“Reference resolution” is a considerable challenge in natural language processing — in the context of AI assistants like Alexa, it entails correctly associating a word like “their” in the utterance like “play their latest album” with a given musician. Scientists at Amazon have previously addressed it by tapping AI that maps correspondences between variables used by different services, but these mappings tend to be application-specific and not particularly scalable.
That’s why now, researchers at the Seattle company are actively exploring a technique that rewrites commands in natural language by substituting names and other data for references (for instance, rewriting “Play their latest album” as “Play Imagine Dragons’ latest album”). Given a word of an input sequence, their contextual query rewrite engine adds a word to an ouput sequence according to probabilities computed by the machine learning algorithm.

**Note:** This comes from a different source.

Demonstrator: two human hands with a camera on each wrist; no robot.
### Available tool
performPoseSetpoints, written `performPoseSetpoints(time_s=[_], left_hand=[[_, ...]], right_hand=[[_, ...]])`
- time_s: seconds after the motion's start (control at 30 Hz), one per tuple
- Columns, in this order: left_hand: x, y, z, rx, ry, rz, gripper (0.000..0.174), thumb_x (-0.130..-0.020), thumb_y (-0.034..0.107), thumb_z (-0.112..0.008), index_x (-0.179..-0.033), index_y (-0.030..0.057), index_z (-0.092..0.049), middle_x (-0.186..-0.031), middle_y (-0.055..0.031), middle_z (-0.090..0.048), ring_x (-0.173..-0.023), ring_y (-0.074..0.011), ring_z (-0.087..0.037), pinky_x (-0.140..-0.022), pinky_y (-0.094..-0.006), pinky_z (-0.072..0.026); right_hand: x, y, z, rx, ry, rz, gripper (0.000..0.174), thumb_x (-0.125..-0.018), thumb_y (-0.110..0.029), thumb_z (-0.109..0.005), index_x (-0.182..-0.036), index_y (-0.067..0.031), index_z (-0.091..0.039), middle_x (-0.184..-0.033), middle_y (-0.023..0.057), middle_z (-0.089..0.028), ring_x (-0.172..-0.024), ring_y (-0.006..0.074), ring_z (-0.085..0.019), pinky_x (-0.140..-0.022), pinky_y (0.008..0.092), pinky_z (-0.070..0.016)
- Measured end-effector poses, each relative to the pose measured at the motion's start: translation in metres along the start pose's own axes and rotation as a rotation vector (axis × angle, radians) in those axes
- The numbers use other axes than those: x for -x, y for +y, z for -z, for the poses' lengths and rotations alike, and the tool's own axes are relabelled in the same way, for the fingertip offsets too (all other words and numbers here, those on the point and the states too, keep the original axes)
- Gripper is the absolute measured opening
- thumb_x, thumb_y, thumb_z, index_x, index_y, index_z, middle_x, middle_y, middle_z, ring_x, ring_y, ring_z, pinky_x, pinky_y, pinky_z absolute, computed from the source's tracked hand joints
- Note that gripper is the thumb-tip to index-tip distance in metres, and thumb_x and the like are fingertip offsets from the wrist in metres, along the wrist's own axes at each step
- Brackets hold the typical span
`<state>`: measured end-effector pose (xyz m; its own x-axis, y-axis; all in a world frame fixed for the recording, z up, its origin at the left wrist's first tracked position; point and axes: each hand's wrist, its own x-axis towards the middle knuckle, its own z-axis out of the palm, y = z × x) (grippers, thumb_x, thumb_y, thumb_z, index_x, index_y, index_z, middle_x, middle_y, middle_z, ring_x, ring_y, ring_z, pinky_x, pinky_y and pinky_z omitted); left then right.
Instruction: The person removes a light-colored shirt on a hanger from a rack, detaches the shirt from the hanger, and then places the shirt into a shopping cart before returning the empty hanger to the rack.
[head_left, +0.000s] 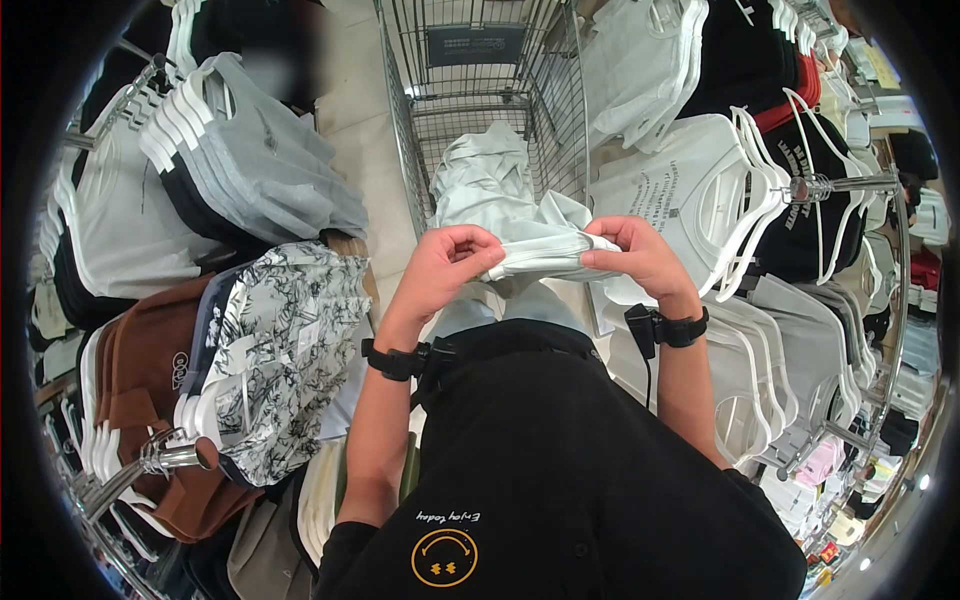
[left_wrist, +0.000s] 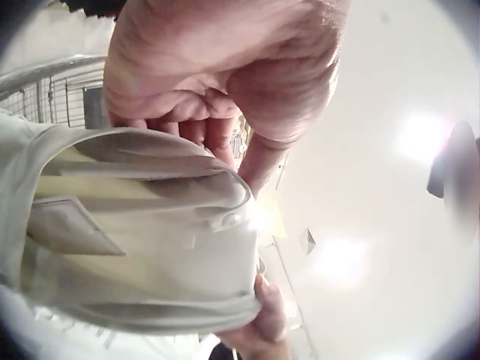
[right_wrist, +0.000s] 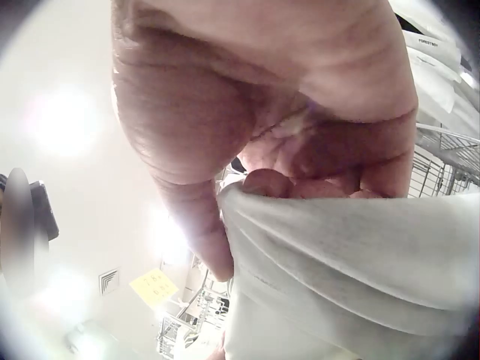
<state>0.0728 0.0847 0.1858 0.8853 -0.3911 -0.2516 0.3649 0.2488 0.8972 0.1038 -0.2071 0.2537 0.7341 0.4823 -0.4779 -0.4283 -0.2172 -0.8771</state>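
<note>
A pale, whitish-green garment (head_left: pixel 485 185) lies bunched over the near end of a shopping cart, its near edge gathered in folds between two hands. The left hand (head_left: pixel 450 268) pinches one end of that edge between thumb and curled fingers; the right hand (head_left: pixel 640 262) pinches the other end. In the left wrist view the garment's opening (left_wrist: pixel 142 232) gapes, with a label (left_wrist: pixel 75 225) inside, below the left hand (left_wrist: pixel 225 82). The right wrist view has the right hand (right_wrist: pixel 262 97) with fingertips behind the cloth (right_wrist: pixel 337 270) and the thumb on its near side.
The metal cart (head_left: pixel 410 120) stands ahead between clothes racks. Grey shirts (head_left: pixel 250 150), brown garments (head_left: pixel 150 370) and a leaf-print shirt (head_left: pixel 290 350) hang at left. White shirts (head_left: pixel 670 190) on white hangers and a chrome rail (head_left: pixel 850 184) are close at right.
</note>
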Motion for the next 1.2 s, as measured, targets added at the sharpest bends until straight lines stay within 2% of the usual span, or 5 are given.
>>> performPoseSetpoints(time_s=[0.37, 0.53, 0.73, 0.97, 1.2], left_hand=[[0.004, 0.001, -0.001, 0.123, 0.026, -0.002, 0.012, -0.093, 0.011, -0.072, -0.098, 0.0004, -0.070, -0.086, 0.0024, -0.067, -0.078, -0.0033, -0.058, -0.071, -0.0193, -0.0445], [0.002, 0.003, -0.005, 0.129, -0.021, -0.008, 0.013, -0.093, 0.010, -0.072, -0.099, -0.0007, -0.070, -0.086, 0.0018, -0.068, -0.076, -0.0028, -0.058, -0.068, -0.0184, -0.0443], [-0.001, -0.003, 0.002, 0.098, 0.072, 0.001, 0.014, -0.093, 0.012, -0.071, -0.100, -0.0004, -0.070, -0.085, 0.0017, -0.067, -0.076, -0.0030, -0.058, -0.067, -0.0181, -0.0444], [0.000, -0.005, 0.004, 0.319, 0.098, 0.063, 0.017, -0.094, 0.013, -0.071, -0.103, -0.0008, -0.070, -0.089, -0.0012, -0.070, -0.076, -0.0040, -0.061, -0.068, -0.0194, -0.0479], [0.002, -0.014, 0.007, 0.396, 0.120, 0.111, 0.020, -0.094, 0.015, -0.071, -0.105, -0.0009, -0.068, -0.090, -0.0018, -0.069, -0.078, -0.0058, -0.063, -0.069, -0.0211, -0.0497]], right_hand=[[-0.003, 0.000, -0.003, -0.050, 0.027, 0.069, 0.027, -0.086, -0.013, -0.079, -0.104, -0.0026, -0.062, -0.088, -0.0042, -0.063, -0.079, 0.0030, -0.056, -0.069, 0.0200, -0.0446], [-0.009, 0.010, -0.026, 0.577, 0.411, 0.213, 0.016, -0.084, -0.009, -0.065, -0.094, -0.0030, -0.054, -0.073, 0.0049, -0.054, -0.064, 0.0135, -0.047, -0.060, 0.0303, -0.0386], [-0.016, 0.025, -0.017, 0.687, 0.412, 0.396, 0.012, -0.084, -0.009, -0.058, -0.093, -0.0018, -0.054, -0.074, 0.0133, -0.055, -0.066, 0.0292, -0.052, -0.062, 0.0387, -0.0418], [-0.014, 0.016, -0.038, 0.839, 0.252, 0.305, 0.020, -0.081, -0.017, -0.066, -0.089, -0.0022, -0.056, -0.077, 0.0156, -0.059, -0.073, 0.0340, -0.059, -0.065, 0.0413, -0.0456], [-0.026, 0.034, -0.045, 1.086, 0.535, 0.300, 0.025, -0.081, -0.016, -0.068, -0.097, -0.0033, -0.053, -0.084, 0.0165, -0.063, -0.081, 0.0381, -0.063, -0.070, 0.0458, -0.0495]])
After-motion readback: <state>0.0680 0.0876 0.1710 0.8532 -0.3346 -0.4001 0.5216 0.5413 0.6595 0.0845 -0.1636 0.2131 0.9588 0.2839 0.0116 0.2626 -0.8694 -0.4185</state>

They describe it in a paper (“Scaling Multi-Domain Dialogue State Tracking via Query Reformulation”) that’s scheduled to be presented at the North American chapter of the Association for Computational Linguistics.
“Because our rewrite engine learns general principles of reference, it doesn’t depend on any application-specific information, so it doesn’t require retraining when we expand Alexa’s capabilities,” explained Arit Gupta, a speech scientist in the Alexa AI group. He pointed out that additionally, it frees backend code from worrying about referring expressions, and it enables training data to be annotated by native language speakers who lack knowledge of Alexa’s internal nomenclature.
The team’s model susses out the intent — or the action that a user wants performed — and assigns the individual words to slots (variables such as “ArtistName”) that are used to identify items to be retrieved. It takes as input the words of the current utterance and the words of several prior dialogue rounds in addition to the intent classification of each turn and the slot tags for all words, and it replaces individual words with generic classifiers that complement the slot tags, such as “ENTITYU1” for the first entity named by the user.
With each new utterance, the dialogue is encoded and the system begins to rewrite the latest command one word at a time. And for each word, it decides whether to generate a new word from a list of commonly occurring words or to copy a word from the dialogue history.
As Gupta and colleagues point out, this allows the system to generalize much more effectively during training, and it ensures that its attention remains on the words’ syntactic and semantic roles. Toward these ends, in experiments involving an in-house data set, the researchers’ approach improved the F1 score — a measure of both false-positive and false-negative rates — by 22% when a term in the current utterance referred to a term in the most recent response, and by 25% when a term in the current utterance referred to a term in the previous utterance.
The dialogue corpora, which was assembled by asking Mechanical Turk annotators to replace referring terms in a Stanford University data set rewritten with their referents, is available in open source.